(Work task) The response should contain only those lines of the entries below that include the string "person".
......
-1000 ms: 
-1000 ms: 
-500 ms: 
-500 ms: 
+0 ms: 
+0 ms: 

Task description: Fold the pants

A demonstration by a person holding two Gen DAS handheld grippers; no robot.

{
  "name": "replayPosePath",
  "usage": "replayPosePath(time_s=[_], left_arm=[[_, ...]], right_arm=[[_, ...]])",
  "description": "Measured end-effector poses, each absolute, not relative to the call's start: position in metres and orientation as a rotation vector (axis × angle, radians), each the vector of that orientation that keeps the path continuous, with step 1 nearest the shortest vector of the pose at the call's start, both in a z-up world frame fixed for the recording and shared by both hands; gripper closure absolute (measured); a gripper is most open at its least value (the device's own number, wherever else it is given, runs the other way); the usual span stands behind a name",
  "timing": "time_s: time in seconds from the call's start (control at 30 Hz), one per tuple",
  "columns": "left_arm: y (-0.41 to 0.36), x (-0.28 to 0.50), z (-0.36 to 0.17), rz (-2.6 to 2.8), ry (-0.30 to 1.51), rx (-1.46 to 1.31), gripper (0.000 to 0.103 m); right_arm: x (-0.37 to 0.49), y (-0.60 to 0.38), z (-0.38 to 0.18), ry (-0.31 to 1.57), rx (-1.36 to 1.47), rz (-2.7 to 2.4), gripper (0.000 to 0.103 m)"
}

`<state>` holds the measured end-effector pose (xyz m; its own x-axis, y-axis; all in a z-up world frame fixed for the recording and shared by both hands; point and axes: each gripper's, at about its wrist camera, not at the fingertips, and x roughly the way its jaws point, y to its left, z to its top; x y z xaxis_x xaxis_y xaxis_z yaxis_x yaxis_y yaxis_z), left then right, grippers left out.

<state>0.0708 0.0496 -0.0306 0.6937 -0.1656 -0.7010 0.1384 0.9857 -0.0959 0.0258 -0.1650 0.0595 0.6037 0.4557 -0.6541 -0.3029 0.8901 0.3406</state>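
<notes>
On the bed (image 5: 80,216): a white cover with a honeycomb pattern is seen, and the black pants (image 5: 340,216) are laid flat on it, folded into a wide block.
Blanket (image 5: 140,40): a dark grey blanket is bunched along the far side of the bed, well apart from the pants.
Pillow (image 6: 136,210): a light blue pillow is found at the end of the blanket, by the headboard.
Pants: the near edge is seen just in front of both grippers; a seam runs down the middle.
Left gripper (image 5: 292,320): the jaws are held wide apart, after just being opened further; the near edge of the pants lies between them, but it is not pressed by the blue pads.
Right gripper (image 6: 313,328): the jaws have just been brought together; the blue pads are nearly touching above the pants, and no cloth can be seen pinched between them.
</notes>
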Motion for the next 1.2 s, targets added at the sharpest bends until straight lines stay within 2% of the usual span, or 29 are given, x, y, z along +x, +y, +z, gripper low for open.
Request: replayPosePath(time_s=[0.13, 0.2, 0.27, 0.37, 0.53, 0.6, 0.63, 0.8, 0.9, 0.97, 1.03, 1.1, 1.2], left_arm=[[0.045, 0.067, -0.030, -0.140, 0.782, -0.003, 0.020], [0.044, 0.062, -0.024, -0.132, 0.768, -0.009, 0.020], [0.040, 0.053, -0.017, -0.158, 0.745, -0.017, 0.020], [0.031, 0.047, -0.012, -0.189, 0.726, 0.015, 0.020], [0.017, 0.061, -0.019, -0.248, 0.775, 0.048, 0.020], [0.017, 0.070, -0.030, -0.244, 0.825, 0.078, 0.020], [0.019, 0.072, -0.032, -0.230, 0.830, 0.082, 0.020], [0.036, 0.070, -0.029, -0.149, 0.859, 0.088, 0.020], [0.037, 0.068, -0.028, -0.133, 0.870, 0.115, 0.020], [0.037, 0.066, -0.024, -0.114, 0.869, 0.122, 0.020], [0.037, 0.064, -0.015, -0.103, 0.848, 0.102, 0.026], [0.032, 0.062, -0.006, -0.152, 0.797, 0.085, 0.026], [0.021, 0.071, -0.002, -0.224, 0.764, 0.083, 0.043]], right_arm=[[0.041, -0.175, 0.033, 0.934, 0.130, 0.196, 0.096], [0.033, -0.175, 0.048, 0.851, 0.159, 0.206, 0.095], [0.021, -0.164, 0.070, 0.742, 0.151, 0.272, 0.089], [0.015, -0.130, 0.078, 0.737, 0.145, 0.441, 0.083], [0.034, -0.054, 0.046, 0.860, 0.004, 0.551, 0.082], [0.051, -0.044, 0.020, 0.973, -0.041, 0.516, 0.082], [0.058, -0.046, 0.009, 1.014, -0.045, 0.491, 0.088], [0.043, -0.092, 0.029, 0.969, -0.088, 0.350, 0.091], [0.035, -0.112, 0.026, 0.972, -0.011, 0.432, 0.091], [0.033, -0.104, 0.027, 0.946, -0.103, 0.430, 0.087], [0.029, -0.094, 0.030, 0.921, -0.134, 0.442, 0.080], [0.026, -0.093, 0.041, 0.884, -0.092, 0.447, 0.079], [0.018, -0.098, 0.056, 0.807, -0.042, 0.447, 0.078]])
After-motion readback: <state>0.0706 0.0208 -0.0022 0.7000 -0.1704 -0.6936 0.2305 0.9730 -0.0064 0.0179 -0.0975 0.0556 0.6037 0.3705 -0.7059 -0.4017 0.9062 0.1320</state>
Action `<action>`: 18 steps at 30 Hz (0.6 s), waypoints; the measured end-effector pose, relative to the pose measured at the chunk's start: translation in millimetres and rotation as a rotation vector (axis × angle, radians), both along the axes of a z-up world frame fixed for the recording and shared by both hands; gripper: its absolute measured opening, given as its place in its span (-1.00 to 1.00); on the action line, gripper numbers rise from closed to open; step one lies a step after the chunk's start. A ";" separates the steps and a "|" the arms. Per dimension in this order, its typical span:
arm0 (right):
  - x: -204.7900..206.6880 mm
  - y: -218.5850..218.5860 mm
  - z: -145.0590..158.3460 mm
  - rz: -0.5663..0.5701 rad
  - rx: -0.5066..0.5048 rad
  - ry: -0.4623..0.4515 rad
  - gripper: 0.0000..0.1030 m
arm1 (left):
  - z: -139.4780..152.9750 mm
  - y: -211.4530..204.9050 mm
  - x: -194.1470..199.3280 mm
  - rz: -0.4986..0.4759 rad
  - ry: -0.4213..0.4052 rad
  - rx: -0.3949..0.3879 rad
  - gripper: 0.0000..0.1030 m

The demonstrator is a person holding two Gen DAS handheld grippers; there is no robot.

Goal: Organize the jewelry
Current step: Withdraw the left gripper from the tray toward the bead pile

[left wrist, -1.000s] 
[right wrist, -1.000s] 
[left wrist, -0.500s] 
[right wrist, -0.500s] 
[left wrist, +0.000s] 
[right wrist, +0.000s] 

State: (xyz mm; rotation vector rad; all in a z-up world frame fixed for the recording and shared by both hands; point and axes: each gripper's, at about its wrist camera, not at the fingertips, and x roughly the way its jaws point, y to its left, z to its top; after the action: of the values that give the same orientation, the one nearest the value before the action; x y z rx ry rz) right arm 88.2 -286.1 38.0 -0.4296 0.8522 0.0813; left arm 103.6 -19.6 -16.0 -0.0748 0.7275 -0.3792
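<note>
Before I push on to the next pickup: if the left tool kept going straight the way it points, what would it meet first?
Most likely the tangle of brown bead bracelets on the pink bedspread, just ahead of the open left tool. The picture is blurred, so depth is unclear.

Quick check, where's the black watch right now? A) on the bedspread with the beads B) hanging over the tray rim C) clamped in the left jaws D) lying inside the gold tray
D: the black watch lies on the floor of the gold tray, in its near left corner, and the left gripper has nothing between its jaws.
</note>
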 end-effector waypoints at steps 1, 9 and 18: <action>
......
(Response)
A demonstration by a person holding two Gen DAS handheld grippers; no robot.
The demonstrator is a person holding two Gen DAS handheld grippers; there is no robot.

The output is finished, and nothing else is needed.